Earl Douglas cast a dark, spiteful look at John Heywood, who
answered it with one equally piercing and furious.

Their eyes were firmly fixed on each other's, and in those eyes they
both read all the hatred and all the bitterness which were working
in the depths of their souls. Both knew that they had from that hour
sworn to each other an enmity burning and full of danger.

The king had noticed nothing of this dumb but significant scene. He
was looking down, brooding over his gloomy thoughts, and the storm-
clouds rolling around his brow gathered darker and darker.

With an impetuous movement he arose from his seat, and this time he
needed no helping hand to stand up. Wrath was the mighty lever that
threw him up.

The courtiers arose from their seats in silence, and nobody besides
John Heywood observed the look of understanding which Earl Douglas
exchanged with Gardiner, bishop of Winchester, and Wriothesley, the
lord chancellor.

"Ah, why is not Cranmer here?" said John Heywood to himself. "I see
the three tiger-cats prowling, so there must be prey to devour
somewhere. Well, I will at any rate keep my ears open wide enough to
hear their roaring."

"The dinner is over, gentlemen!" said the king hastily; and the
courtiers and gentlemen in waiting silently withdrew to the
anteroom.

Only Earl Douglas, Gardiner, and Wriothesley, remained in the hall,
while John Heywood crept softly into the king's cabinet and
concealed himself behind the hanging of gold brocade which covered
the door leading from the king's study to the outer anteroom.

"My lords," said the king, "follow me into my cabinet. As we are
dull, the most advisable thing for us to do is to divert ourselves
while we occupy ourselves with the weal of our beloved subjects, and
consult concerning their happiness and what is conducive to their
welfare. Follow me then, and we will hold a general consultation."

"Earl Douglas, your arm!" and as the king leaned on it and walked
slowly toward the cabinet, at the entrance of which the lord
chancellor and the Bishop of Winchester were waiting for him, he
asked in a low voice: "You say that Henry Howard dares ever intrude
himself into the queen's presence?"

"Sire, I did not say that; I meant only that he is constantly to be
seen in the queen's presence."

"Oh, you mean that she perhaps authorizes him to do so," said the
king, grinding his teeth.

"Sire, I hold the queen to be a noble and dutiful wife."

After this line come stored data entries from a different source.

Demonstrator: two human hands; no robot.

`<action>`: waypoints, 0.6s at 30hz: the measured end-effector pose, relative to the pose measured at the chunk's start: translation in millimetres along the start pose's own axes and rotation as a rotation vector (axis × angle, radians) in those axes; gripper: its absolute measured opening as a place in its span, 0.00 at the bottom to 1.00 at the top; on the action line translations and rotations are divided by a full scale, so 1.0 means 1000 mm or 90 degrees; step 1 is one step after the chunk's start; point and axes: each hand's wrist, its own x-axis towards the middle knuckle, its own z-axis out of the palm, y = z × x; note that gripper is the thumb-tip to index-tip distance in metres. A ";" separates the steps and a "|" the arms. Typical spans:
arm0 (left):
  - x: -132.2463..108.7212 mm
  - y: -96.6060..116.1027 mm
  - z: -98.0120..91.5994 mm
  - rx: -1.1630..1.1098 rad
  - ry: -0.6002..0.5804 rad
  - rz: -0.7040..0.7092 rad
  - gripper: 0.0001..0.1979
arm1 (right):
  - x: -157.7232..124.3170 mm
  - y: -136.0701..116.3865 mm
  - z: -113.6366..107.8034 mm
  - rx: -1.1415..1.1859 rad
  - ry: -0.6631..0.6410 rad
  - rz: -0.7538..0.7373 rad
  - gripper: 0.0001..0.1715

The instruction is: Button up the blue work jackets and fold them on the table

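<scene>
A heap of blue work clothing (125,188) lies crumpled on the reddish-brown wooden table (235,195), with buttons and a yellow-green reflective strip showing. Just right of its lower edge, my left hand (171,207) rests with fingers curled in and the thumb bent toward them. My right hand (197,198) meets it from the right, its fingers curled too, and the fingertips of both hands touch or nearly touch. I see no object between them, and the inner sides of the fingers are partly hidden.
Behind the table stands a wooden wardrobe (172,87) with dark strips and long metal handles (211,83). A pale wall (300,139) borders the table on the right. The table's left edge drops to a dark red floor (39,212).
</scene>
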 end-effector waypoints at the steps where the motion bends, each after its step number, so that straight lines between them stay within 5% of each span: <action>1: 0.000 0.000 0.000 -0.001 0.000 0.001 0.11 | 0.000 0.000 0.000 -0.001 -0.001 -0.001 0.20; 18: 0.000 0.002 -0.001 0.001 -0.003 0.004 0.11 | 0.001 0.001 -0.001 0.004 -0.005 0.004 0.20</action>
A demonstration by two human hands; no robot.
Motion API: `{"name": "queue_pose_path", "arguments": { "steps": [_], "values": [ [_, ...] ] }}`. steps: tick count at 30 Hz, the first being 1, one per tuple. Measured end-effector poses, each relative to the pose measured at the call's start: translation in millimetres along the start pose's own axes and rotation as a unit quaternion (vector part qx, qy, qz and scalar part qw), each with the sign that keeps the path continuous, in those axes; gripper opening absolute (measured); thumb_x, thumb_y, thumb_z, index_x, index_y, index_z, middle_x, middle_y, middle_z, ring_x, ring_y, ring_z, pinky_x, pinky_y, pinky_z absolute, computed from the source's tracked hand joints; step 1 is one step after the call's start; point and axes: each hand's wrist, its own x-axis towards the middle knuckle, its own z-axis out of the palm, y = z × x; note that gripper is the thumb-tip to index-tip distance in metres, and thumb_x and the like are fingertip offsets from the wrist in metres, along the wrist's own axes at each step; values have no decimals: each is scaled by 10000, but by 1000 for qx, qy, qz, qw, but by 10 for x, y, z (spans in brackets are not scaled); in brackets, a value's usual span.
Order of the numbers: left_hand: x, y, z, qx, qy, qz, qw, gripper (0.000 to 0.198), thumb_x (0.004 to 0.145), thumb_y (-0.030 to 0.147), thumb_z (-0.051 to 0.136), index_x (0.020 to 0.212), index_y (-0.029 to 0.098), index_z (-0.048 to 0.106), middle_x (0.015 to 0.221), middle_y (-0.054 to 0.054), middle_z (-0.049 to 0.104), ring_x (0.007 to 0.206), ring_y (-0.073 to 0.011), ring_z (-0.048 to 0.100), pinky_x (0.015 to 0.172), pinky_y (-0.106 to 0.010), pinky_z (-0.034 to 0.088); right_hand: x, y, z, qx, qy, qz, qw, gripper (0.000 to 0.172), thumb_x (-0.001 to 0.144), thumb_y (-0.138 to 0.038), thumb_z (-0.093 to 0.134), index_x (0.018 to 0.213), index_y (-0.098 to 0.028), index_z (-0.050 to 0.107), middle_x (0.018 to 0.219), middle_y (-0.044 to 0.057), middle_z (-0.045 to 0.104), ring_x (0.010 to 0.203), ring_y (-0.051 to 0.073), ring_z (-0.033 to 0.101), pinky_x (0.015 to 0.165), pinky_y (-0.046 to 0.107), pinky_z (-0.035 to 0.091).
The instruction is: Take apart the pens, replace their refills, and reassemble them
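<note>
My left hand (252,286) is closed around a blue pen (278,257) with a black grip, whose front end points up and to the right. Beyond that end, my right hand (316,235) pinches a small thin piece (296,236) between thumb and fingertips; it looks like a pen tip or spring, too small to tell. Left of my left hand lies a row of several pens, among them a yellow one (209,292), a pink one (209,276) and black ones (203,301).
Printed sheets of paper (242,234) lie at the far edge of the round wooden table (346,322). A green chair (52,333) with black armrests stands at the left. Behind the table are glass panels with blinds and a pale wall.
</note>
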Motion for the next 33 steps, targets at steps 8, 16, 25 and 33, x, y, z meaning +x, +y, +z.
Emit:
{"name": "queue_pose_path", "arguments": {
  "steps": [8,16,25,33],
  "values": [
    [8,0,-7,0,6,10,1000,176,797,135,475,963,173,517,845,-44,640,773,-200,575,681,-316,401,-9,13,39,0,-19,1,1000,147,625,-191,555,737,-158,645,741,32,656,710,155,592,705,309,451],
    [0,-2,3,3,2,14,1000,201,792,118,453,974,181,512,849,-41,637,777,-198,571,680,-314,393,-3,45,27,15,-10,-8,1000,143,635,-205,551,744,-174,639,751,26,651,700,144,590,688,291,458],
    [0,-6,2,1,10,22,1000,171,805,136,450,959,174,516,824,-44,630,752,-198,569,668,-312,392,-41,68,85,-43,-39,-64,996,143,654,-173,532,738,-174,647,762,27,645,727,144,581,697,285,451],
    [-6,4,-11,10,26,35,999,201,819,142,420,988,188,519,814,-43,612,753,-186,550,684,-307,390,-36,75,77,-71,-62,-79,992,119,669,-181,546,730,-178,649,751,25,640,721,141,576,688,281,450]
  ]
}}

"I should be quite inclined to lay your head at your feet if you did
not!" said the king, in whose face the first lightning of the
bursting cloud of wrath began to flash.

"My head belongs to the king!" said Earl Douglas respectfully. "Let
him do with it as he pleases."

"But Howard--you mean, then, that Howard loves the queen?"

"Yes, sire, I dare affirm that."

"Now, by the Mother of God, I will tread the serpent under my feet,
as I did his sister!" exclaimed Henry, fiercely. "The Howards are an
ambitious, dangerous, and hypocritical race."

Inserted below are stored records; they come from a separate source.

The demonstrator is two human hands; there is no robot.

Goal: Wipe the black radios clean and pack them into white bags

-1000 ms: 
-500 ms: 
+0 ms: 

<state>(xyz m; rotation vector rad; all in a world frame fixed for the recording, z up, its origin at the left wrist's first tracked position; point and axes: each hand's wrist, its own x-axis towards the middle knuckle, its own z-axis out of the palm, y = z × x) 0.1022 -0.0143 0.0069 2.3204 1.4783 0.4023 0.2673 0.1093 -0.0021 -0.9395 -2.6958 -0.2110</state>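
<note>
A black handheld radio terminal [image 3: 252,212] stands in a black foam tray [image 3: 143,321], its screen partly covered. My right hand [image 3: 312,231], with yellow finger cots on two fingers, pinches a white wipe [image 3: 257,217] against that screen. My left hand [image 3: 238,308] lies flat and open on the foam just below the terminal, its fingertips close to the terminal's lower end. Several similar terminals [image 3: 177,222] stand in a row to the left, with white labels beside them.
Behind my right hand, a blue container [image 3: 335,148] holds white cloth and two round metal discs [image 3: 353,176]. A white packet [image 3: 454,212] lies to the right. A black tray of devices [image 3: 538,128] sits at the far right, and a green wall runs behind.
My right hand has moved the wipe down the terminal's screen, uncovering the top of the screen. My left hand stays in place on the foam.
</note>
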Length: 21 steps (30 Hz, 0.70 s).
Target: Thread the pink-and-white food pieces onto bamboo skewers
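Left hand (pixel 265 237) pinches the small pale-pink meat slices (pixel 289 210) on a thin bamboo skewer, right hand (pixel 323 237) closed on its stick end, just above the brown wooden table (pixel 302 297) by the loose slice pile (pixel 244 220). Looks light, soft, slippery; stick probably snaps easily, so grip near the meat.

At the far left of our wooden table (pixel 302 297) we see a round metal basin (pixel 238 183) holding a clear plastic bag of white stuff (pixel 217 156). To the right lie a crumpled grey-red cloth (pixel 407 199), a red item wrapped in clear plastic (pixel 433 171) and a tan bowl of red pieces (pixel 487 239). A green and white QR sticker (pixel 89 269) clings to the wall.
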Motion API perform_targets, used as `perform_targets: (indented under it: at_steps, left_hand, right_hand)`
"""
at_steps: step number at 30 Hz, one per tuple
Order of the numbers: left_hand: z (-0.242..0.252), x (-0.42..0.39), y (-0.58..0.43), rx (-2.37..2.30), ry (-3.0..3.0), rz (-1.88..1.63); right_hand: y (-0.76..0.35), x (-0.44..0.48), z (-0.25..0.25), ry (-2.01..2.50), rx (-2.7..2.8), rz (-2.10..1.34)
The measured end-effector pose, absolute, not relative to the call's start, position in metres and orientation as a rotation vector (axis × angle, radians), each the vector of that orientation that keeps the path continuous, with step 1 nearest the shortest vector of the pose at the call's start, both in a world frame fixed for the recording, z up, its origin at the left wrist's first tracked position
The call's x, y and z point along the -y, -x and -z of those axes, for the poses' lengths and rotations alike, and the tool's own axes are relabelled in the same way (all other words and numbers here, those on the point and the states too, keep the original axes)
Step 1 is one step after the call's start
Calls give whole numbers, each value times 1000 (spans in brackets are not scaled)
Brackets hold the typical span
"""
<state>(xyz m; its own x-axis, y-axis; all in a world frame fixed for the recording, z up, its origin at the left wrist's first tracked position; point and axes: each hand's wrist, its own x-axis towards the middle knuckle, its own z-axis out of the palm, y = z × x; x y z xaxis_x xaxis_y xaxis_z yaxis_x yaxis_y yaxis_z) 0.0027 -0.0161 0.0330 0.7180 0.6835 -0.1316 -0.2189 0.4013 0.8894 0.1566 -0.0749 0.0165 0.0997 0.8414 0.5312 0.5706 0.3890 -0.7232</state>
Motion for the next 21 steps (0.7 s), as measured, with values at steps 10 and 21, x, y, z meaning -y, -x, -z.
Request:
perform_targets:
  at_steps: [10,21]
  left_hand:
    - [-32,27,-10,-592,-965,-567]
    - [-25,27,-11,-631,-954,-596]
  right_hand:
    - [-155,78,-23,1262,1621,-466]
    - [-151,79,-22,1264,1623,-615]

"A race that never forgets that a daughter of their house has sat on
your throne."

"But they shall forget it," cried the king, "and I must wash these
proud and haughty thoughts out of their brain with their own blood.
They have not then learned, from the example of their sister, how I
punish disloyalty. This insolent race needs another fresh example.
Well, they shall have it. Only put the means in my hand, Douglas,
only a little hook that I can strike into the flesh of these
Howards, and I tell you, with that little hook I will drag them to
the scaffold. Give me proof of the earl's criminal love, and I
promise you that for this I will grant you what you ask."

"Sire, I will give you this proof."

"When?"

"In four days, sire! At the great contest of the poets, which you
have ordered to take place on the queen's birthday."

"I thank you, Douglas, I thank you," said the king with an
expression almost of joy. In four days you will have rid me of the
troublesome race of Howards."

"But, sire, if I cannot give the proof you demand without accusing
one other person?"

The king, who was just about to pass the door of his cabinet, stood
still, and looked steadily into the earl's eyes. "Then," said he, in
a tone peculiarly awful, "you mean the queen? Well, if she is
guilty, I will punish her. God has placed the sword in my hand that
I may bear it to His honor and to the terror of mankind. If the
queen has sinned, she will be punished. Furnish me the proof of
Howard's guilt, and do not trouble yourself if we thereby discover
the guilt of others. We shall not timidly shrink back, but let
justice take its course."




CHAPTER XIV.

THE QUEEN'S FRIEND.


Earl Douglas, Gardiner, and Wriothesley, had accompanied the king
into his cabinet.

At last the great blow was to be struck, and the plan of the three
enemies of the queen, so long matured and well-considered, was to be
at length put in execution. Therefore, as they followed the king,
who with unwonted activity preceded them, they exchanged with each
other one more look of mutual understanding.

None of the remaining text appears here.